Reste une question centrale : cette rente a-t-elle bénéficié à des agents de la SEEG agissant seuls, ou à un réseau hybride associant intermédiaires extérieurs et personnels internes ? À ce stade, les autorités n’apportent pas de réponse tranchée.
55 véhicules saisis, des filières sous surveillance. L’opération en cours a déjà conduit à la saisie de 55 véhicules, principalement attribués à des ressortissants étrangers selon les autorités. Ces moyens logistiques, essentiels dans la distribution de l’eau en situation de pénurie, seraient au cœur du dispositif de revente illicite.
La mobilisation de moyens militaires dans cette opération, plutôt que de mécanismes internes de contrôle de la SEEG, souligne la sensibilité du dossier et la perte de confiance dans les circuits traditionnels de régulation. Aucune précision n’a cependant été donnée sur d’éventuelles poursuites judiciaires contre les agents impliqués.
Une crise qui interroge la gouvernance du secteur
Cette affaire intervient dans un contexte de restructuration profonde du secteur de l’eau et de l’électricité au Gabon. Le processus de séparation de la SEEG en deux entités distinctes une dédiée à l’eau, l’autre à l’électricité est présenté comme une réforme structurante visant à clarifier les responsabilités et améliorer la performance.

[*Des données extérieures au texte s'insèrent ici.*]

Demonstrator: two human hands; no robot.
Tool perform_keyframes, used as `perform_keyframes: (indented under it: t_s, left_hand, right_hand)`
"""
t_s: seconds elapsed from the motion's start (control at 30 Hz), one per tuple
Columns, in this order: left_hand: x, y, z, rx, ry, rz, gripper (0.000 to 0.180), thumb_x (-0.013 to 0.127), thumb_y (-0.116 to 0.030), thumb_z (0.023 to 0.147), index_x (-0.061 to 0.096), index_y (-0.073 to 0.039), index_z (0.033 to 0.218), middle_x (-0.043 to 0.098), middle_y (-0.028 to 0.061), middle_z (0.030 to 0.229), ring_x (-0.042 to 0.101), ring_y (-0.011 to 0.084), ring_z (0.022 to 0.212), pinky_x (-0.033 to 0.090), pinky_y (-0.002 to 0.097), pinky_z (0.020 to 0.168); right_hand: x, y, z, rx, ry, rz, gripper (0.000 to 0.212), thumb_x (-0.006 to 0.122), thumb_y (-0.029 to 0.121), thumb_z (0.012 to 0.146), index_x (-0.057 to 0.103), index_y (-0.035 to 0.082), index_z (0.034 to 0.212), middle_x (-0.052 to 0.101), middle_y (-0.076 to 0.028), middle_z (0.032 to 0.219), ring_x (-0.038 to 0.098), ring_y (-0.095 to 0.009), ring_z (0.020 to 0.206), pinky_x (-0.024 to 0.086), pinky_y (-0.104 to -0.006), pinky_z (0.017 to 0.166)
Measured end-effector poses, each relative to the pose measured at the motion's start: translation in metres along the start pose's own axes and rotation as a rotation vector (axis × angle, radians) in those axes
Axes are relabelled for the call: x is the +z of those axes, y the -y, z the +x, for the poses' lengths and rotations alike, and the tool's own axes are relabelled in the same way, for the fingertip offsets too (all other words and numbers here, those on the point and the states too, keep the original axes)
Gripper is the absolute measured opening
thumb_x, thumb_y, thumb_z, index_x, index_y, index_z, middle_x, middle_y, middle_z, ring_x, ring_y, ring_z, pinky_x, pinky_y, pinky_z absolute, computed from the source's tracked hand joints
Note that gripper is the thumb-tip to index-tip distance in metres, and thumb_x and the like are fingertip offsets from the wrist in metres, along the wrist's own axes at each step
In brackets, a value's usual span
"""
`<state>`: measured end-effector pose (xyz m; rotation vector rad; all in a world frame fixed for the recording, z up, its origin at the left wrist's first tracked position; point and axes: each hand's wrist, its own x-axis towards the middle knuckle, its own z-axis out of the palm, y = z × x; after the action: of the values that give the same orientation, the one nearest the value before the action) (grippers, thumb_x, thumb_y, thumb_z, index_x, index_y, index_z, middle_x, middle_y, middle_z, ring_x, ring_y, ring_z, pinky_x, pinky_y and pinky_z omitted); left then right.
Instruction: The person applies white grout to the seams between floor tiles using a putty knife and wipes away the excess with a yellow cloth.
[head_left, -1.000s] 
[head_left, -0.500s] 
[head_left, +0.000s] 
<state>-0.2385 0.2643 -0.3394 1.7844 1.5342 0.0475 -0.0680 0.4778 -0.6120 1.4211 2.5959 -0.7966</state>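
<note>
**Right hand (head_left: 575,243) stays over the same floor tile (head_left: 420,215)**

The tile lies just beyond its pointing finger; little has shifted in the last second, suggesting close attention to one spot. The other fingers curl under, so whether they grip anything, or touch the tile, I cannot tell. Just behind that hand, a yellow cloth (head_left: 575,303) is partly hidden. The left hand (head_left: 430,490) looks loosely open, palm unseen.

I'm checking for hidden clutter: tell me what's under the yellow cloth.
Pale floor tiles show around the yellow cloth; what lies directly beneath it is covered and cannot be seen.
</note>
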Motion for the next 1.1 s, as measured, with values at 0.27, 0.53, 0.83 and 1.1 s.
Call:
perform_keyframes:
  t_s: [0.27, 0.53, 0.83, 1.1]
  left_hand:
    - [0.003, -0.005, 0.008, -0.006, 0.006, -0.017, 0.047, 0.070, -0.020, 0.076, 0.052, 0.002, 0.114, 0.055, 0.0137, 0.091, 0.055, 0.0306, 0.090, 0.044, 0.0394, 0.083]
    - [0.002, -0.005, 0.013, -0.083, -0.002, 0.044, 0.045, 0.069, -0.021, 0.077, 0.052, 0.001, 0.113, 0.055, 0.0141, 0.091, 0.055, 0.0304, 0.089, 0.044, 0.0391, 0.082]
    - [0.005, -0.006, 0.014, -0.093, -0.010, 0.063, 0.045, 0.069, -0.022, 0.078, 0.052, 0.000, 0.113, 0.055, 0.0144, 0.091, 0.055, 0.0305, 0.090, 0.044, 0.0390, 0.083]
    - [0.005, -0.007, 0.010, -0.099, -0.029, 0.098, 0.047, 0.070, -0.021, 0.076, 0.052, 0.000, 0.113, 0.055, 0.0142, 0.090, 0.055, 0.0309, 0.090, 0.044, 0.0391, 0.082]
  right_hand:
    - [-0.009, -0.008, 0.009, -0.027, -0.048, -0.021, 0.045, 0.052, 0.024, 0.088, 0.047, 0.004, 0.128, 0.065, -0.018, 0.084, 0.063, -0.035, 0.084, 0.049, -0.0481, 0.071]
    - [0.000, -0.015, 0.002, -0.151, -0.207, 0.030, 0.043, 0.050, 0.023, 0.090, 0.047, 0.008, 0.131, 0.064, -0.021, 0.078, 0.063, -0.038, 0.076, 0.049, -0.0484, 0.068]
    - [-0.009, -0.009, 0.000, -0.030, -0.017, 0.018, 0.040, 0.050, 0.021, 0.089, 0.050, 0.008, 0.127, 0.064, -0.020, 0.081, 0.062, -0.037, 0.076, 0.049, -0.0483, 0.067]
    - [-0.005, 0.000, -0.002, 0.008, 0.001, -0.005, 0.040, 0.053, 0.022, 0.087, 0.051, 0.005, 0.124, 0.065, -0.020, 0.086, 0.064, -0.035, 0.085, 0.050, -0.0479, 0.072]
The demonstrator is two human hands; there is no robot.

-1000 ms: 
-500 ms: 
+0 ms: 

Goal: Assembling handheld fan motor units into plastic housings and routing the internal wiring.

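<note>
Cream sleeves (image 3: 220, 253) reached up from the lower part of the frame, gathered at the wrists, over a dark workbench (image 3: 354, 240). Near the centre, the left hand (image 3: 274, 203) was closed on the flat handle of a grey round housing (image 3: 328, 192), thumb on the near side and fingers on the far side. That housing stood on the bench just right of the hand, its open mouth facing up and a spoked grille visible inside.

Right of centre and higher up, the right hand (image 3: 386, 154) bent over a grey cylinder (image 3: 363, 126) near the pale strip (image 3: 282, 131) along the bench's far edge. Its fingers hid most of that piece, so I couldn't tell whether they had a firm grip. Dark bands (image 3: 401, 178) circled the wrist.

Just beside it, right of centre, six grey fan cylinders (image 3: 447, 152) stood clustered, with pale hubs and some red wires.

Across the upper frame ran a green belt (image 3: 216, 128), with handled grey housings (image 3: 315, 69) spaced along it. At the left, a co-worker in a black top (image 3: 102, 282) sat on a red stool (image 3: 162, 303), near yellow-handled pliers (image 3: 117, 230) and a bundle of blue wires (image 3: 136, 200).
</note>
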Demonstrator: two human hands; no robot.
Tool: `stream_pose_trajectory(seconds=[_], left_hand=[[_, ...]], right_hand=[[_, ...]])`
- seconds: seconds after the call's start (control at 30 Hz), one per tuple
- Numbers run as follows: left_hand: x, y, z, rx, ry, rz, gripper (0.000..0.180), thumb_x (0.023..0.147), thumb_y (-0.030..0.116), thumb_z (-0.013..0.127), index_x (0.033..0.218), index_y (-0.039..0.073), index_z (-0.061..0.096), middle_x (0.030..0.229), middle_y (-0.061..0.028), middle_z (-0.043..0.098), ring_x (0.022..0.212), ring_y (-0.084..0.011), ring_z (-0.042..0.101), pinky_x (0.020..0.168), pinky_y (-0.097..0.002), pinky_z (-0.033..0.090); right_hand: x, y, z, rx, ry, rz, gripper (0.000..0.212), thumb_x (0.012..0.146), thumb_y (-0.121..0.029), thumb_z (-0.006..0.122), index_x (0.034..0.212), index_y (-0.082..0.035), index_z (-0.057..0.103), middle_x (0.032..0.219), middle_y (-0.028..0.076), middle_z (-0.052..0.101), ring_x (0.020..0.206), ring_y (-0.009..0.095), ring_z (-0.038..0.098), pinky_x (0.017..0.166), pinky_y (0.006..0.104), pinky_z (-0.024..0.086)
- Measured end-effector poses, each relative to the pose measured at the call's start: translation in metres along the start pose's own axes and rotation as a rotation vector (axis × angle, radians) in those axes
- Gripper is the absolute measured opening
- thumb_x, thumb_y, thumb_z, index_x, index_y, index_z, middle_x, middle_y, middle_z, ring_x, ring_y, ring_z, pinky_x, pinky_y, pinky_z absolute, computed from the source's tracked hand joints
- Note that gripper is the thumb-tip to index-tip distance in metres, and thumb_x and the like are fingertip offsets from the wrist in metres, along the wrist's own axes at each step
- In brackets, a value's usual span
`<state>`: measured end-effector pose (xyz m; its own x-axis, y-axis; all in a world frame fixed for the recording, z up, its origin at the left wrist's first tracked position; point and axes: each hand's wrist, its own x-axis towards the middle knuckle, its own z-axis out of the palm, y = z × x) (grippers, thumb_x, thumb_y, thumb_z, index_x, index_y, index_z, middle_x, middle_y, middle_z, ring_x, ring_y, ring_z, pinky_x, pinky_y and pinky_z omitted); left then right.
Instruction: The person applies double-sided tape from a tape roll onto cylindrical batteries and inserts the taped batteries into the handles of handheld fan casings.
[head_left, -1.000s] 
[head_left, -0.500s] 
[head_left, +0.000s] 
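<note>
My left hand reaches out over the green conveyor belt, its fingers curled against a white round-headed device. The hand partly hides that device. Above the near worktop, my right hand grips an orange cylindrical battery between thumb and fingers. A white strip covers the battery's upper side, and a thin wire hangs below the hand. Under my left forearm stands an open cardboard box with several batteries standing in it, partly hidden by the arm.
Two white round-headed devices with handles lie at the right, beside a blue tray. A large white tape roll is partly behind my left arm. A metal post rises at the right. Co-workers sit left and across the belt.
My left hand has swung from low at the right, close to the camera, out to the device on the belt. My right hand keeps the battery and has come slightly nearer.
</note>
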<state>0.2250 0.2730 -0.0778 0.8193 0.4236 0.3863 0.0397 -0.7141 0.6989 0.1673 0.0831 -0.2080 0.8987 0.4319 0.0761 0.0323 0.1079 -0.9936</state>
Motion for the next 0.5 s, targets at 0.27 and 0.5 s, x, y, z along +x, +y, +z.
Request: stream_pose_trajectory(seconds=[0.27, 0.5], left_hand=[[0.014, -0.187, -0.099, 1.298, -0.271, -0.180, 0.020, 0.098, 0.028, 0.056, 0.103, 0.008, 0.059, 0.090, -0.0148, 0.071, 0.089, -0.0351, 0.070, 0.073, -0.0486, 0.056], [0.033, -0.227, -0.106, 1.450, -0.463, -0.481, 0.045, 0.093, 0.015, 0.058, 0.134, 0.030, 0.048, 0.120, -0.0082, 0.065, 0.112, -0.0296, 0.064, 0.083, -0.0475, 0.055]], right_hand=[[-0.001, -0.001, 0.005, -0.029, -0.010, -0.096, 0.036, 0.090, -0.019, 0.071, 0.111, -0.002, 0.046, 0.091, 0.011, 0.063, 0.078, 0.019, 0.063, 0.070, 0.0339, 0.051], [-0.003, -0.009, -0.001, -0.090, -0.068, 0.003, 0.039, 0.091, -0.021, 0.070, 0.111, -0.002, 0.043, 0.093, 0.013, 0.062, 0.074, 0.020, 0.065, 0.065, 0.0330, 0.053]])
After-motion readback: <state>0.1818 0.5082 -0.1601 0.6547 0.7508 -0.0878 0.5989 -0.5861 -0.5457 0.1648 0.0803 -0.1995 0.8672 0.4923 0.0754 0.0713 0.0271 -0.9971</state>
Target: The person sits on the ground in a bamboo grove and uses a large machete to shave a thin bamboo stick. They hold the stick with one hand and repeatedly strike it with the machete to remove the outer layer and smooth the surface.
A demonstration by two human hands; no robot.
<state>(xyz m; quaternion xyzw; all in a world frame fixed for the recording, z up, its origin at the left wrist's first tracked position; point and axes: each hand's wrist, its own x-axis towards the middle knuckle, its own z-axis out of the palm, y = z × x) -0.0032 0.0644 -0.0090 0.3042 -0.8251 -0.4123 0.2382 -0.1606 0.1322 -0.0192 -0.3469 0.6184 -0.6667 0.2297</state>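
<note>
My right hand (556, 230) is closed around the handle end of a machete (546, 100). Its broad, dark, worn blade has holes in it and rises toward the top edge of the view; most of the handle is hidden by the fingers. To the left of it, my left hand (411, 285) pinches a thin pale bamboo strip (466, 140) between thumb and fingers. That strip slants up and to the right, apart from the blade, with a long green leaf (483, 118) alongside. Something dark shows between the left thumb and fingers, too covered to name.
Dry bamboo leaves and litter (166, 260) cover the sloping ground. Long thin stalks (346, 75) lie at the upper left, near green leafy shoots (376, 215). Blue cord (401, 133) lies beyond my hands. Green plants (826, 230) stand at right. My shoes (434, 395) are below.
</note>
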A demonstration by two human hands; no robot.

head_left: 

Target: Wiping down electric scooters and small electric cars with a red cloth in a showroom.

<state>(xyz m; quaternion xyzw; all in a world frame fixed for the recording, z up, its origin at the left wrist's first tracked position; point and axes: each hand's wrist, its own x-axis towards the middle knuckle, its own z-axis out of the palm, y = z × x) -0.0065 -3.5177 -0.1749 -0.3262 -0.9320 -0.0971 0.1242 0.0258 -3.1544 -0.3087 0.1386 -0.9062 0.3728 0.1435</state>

Mais la révélation de ces pratiques internes soulève une question plus large : celle de la capacité réelle de l’entreprise à se réformer de l’intérieur. Le fait que le chef de l’État, Brice Clotaire Oligui Nguema, ait dû intervenir directement auprès des agents pour que des dérives soient mises au jour, plutôt que via les organes internes de contrôle, met en lumière les fragilités persistantes de la gouvernance de la SEEG.
Dans un pays où l’accès à l’eau reste un enjeu social et politique majeur, cette affaire dépasse le simple cadre d’un scandale administratif. Elle révèle, en creux, les tensions d’un système sous pression, où la rareté d’une ressource essentielle devient le terreau d’économies parallèles difficiles à contenir.